June 02, 1996|By NEW YORK TIMES NEWS SERVICE

NAHA, Okinawa -- When the United States began returning a military base that includes the Sugar Loaf battle site of World War II, Okinawan authorities promised that it would be quickly developed.

That was 19 years ago, and the spot is still a vast vacant lot, 475 acres of mud and grass and hillocks, surrounded by the modern steel and glass office buildings of Naha, the Okinawan capital. It is prime real estate, but full development might still be a decade away.

The example of that expanse of mud and similar experiences throughout Okinawa, a sun-drenched island in southern Japan, have nurtured skepticism about the island's plans to redevelop American military bases.

Okinawa's popular governor, Masahide Ota, has campaigned for the removal of the bases, which take up a fifth of the island and are a linchpin of the American military presence in Asia.

Ota and other Okinawan officials say that the bases are an obstacle to economic development, and they have worked out an "action program" to turn the bases into centers of international commerce and industry.

The problem with this plan is that it will require tens of billions of dollars that Okinawa does not have. Okinawan officials say they believe the Japanese government will finance the development, but skeptics contend that in campaigning against the bases, the local authorities are undermining a pillar of the local economy.

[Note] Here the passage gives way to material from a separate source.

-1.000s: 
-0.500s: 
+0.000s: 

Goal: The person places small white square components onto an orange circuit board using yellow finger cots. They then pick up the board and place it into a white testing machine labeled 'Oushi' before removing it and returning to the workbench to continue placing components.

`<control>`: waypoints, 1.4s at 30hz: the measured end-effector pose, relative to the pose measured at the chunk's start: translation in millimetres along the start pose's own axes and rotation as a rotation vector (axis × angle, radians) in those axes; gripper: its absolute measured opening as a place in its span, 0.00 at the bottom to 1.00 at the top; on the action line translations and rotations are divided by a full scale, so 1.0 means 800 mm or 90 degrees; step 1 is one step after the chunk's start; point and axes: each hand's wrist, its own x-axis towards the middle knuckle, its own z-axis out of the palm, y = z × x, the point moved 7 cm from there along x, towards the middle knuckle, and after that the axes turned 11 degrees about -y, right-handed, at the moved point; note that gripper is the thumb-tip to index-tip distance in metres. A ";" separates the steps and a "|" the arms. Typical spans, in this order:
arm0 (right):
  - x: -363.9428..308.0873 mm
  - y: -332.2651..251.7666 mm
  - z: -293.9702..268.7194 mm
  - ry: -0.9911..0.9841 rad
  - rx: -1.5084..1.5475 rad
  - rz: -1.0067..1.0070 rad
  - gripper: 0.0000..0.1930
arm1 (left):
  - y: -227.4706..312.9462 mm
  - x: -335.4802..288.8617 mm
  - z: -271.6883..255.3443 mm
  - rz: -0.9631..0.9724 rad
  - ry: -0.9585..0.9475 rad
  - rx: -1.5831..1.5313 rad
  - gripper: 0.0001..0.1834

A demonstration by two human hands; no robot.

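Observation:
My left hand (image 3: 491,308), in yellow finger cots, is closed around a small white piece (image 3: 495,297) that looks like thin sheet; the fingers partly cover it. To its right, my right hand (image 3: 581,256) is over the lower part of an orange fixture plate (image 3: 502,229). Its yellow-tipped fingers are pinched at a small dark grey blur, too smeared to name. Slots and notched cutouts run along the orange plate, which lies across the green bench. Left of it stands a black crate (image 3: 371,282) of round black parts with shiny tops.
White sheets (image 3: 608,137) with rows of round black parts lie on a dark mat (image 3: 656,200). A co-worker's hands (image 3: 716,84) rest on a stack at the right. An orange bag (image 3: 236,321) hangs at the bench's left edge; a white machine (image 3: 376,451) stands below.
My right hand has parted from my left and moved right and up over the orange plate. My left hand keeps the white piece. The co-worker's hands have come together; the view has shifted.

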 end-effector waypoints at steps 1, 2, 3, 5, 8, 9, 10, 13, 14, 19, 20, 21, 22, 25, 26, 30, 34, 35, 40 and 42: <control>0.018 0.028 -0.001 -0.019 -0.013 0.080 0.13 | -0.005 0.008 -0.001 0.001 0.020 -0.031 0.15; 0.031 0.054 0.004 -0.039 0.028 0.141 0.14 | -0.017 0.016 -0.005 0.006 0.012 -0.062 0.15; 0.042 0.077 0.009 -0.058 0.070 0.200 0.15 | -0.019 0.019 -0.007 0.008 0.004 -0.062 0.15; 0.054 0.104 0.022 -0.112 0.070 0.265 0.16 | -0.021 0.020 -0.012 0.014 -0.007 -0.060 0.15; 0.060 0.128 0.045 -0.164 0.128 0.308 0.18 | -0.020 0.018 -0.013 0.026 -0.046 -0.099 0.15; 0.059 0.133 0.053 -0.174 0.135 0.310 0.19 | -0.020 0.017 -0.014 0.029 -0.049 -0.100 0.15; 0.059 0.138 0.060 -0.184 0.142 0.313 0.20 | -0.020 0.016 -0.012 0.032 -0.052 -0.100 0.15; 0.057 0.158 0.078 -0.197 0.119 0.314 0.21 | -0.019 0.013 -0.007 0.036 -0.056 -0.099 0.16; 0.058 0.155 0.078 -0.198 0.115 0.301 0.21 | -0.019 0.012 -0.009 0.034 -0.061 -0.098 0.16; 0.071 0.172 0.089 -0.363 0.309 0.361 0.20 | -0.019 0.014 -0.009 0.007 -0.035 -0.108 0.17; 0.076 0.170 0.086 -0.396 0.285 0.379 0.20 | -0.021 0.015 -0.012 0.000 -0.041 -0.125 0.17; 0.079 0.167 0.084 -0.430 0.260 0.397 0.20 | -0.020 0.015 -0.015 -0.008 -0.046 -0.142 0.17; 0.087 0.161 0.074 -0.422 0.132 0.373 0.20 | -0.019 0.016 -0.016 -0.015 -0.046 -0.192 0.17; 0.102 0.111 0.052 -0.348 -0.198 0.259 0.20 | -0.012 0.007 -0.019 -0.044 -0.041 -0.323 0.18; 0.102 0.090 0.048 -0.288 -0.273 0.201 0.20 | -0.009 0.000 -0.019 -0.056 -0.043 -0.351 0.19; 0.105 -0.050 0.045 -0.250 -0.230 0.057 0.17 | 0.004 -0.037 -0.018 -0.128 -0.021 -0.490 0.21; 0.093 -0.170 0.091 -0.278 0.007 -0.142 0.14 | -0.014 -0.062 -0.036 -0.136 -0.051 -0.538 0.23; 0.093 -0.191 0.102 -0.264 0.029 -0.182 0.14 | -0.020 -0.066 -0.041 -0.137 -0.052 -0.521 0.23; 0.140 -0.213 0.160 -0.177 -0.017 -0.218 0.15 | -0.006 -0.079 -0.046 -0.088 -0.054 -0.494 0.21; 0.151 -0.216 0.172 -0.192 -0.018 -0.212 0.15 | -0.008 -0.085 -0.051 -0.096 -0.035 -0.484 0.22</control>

"Right now, Governor Ota is demanding the return of the bases, but I wish he would study economics first," said Seitatsu Arakaki, a former city council member who owns land at the Sugar Loaf site. "If money stops coming in from the bases, the Okinawan economy cannot be sustained."

Arakaki's opinion is unusual, and Ota's campaign against the bases has been hugely popular throughout Okinawa. But some Okinawan business executives and people like Arakaki who own the land used for bases -- and thus enjoy excellent rental incomes -- worry that they will be left with huge and worthless vacant lots if the bases are returned.

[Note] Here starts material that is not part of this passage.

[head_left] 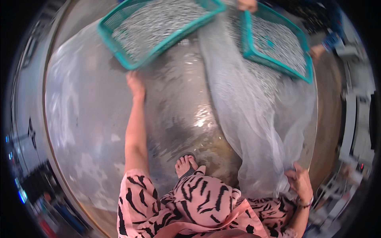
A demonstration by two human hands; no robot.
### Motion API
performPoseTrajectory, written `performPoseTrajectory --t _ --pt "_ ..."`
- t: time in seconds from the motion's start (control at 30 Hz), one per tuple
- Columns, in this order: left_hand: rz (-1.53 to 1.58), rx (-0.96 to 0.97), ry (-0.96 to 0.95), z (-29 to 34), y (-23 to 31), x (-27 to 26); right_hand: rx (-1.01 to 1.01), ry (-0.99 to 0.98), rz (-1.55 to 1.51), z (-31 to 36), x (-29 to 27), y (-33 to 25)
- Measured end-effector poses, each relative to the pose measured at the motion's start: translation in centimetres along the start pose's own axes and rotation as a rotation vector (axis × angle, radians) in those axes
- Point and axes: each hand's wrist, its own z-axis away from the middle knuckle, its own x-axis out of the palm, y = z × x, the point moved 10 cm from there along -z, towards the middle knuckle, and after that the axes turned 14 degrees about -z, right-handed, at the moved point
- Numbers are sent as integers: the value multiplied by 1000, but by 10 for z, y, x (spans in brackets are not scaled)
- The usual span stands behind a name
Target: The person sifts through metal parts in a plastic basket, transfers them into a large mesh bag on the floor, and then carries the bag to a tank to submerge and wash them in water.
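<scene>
My left hand (135,85) reaches forward and grips the near corner of a teal plastic basket (156,52), which is tilted and slightly blurred. The basket holds a heap of small silvery-grey pieces (158,23), too small and smeared to name. My right hand (300,183), low at the right, has its fingers closed on the edge of a white mesh net (260,158). The net runs away from me over the floor, with more silvery pieces (260,81) on its far part. A second teal basket (274,70) with the same pieces is held over it by another person.
The other person's hands (247,4) are at the far right basket's rim. A wet, shiny floor patch (178,107) lies between a clear plastic sheet (85,115) on the left and the net. My foot (185,166) rests near the middle. Equipment lines both sides.
</scene>
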Motion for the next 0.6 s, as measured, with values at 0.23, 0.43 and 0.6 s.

Okinawa's problem is that although sentiment is overwhelmingly against the bases, they contribute about $1.6 billion to the local economy each year, amounting to 5 percent of the economy and second only to tourism as a money-spinner. Moreover, Okinawa has virtually no manufacturing; so it isn't clear what would replace the economic role of the bases if they were removed.

"Frankly, the effort to develop manufacturing in Okinawa has totally failed," said Keiichi Inamine, the chairman of the Ryuseki Corp., an oil company in Okinawa.

The Okinawan government's plans for the bases are lofty, with the Futenma air base becoming an "international center for cooperation and exchanges." But officials acknowledge that this is possible only if the national government supplies the funds. By some estimates, the redevelopment of Futenma alone would cost $10 billion, and that's only one base.